**Problem requirements**
For the word "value", return each line of the data in which it occurs.

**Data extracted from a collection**
━━━━━━━━━━━━━━━━━━━━

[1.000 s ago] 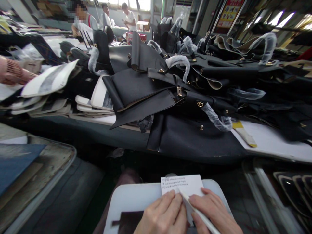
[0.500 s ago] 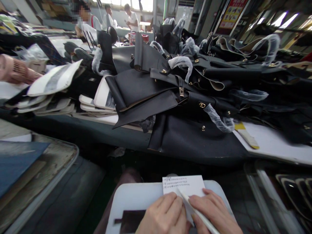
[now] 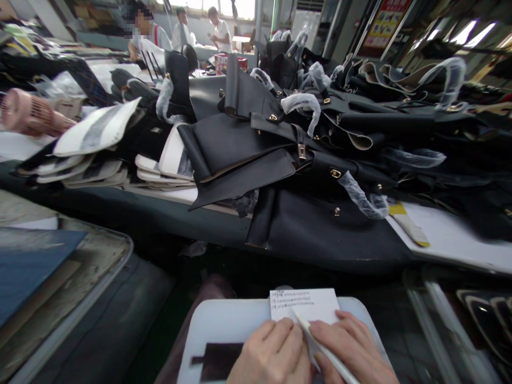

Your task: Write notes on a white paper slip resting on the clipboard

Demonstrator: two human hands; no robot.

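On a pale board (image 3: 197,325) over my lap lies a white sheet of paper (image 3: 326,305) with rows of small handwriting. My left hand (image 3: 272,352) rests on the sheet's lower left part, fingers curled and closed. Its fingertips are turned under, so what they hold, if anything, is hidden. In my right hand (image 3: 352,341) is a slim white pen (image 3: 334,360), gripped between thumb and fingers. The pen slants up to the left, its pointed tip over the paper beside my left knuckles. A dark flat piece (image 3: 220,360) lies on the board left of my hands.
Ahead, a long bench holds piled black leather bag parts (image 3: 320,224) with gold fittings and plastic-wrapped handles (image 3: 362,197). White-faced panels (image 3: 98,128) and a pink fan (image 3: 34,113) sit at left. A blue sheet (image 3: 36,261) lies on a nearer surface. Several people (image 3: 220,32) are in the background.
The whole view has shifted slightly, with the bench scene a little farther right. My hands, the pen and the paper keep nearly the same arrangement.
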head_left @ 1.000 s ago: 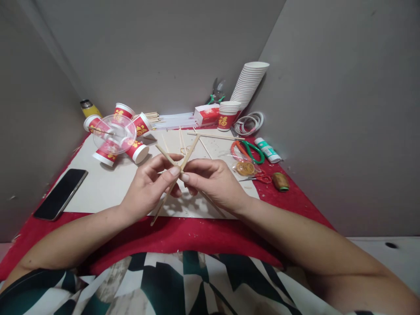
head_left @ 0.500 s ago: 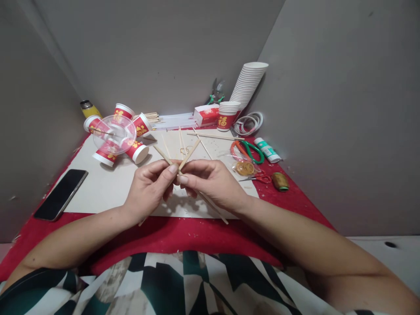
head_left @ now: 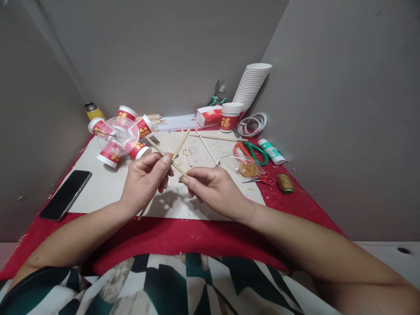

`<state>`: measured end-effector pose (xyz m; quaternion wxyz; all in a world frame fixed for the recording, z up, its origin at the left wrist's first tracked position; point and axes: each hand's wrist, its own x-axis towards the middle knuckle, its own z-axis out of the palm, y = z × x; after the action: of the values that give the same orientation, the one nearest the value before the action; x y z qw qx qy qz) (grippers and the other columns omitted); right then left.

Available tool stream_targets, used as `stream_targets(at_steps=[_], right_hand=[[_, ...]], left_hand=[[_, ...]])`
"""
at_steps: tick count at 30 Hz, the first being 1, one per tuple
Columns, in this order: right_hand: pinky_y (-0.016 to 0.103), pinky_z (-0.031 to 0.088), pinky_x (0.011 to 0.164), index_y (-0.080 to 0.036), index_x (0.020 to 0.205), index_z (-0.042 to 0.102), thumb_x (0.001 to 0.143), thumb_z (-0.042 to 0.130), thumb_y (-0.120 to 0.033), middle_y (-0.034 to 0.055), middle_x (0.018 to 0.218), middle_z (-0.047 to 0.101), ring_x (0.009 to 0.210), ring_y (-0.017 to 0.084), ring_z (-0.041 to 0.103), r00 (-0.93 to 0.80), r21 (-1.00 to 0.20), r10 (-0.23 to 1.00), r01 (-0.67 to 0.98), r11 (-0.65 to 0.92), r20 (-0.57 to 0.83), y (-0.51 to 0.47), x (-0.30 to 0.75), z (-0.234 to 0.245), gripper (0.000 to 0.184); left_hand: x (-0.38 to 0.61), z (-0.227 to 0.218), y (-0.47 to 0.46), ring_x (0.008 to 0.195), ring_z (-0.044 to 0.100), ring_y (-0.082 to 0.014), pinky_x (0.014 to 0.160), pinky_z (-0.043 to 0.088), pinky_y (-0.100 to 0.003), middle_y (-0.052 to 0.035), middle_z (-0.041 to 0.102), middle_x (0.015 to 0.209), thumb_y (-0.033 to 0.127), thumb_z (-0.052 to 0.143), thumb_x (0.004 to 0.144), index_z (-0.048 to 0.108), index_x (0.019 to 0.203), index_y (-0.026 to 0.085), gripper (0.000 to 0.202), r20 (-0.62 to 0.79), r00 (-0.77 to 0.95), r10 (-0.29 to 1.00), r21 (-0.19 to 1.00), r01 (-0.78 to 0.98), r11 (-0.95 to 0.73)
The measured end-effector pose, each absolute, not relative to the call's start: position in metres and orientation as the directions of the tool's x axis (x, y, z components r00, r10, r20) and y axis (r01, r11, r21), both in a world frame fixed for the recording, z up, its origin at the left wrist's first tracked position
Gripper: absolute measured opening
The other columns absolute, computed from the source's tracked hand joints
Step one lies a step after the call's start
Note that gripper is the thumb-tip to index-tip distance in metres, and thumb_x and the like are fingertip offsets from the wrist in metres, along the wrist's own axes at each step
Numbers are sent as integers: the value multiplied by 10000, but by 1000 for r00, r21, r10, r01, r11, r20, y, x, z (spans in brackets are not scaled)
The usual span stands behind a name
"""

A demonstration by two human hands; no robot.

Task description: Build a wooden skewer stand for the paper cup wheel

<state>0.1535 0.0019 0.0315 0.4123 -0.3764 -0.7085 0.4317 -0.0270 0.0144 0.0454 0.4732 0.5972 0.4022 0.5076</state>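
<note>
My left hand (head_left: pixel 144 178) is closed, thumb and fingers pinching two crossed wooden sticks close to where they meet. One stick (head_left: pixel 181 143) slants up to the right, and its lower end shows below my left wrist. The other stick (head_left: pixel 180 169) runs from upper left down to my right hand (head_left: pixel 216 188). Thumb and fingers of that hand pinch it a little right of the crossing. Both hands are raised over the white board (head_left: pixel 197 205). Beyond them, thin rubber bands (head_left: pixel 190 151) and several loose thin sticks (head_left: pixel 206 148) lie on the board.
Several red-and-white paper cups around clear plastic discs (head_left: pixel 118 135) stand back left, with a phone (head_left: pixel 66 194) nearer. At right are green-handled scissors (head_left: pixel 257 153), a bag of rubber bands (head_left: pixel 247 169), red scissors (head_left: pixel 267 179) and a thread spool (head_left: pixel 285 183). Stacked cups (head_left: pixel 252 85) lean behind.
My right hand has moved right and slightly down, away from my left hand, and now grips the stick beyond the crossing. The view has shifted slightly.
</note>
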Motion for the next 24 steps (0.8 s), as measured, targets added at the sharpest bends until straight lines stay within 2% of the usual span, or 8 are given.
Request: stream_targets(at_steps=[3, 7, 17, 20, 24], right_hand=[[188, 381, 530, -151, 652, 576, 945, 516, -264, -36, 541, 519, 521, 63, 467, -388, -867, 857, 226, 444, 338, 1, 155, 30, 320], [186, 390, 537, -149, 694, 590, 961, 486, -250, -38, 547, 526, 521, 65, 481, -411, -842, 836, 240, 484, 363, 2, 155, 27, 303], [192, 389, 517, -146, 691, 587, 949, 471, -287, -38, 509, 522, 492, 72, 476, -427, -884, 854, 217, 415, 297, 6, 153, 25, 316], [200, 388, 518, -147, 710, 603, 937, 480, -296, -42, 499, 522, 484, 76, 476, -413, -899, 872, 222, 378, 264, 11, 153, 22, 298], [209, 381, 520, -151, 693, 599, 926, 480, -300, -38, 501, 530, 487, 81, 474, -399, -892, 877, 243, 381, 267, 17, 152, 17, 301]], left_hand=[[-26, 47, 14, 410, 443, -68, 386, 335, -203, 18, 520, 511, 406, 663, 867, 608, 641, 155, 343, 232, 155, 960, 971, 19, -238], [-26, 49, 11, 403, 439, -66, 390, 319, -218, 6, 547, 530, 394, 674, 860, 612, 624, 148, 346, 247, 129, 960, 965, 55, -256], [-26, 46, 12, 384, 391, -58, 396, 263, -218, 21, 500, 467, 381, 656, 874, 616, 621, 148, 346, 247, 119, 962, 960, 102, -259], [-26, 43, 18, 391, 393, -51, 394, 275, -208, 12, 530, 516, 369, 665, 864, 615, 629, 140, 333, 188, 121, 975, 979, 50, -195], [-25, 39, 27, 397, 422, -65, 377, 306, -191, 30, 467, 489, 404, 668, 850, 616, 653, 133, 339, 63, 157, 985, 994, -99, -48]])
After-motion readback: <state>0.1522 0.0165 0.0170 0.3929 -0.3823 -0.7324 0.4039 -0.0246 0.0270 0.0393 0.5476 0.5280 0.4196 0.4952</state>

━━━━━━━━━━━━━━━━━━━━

**The completed task**
`<state>`: measured end-effector pose (xyz m; quaternion wxyz; all in a world frame fixed for the recording, z up, its origin at the left wrist's first tracked position; point and axes: each hand's wrist, its own x-axis towards the middle knuckle, its own z-axis out of the palm, y = z × x; after the action: of the values that give the same orientation, the one nearest the value before the action; x y z qw qx qy qz) (grippers and the other columns omitted); right then left.
Numbers are sent as integers: the value multiplied by 10000, but by 1000 for r00, r21, r10, r01, r11, r20, y, x, z (spans in brackets are not scaled)

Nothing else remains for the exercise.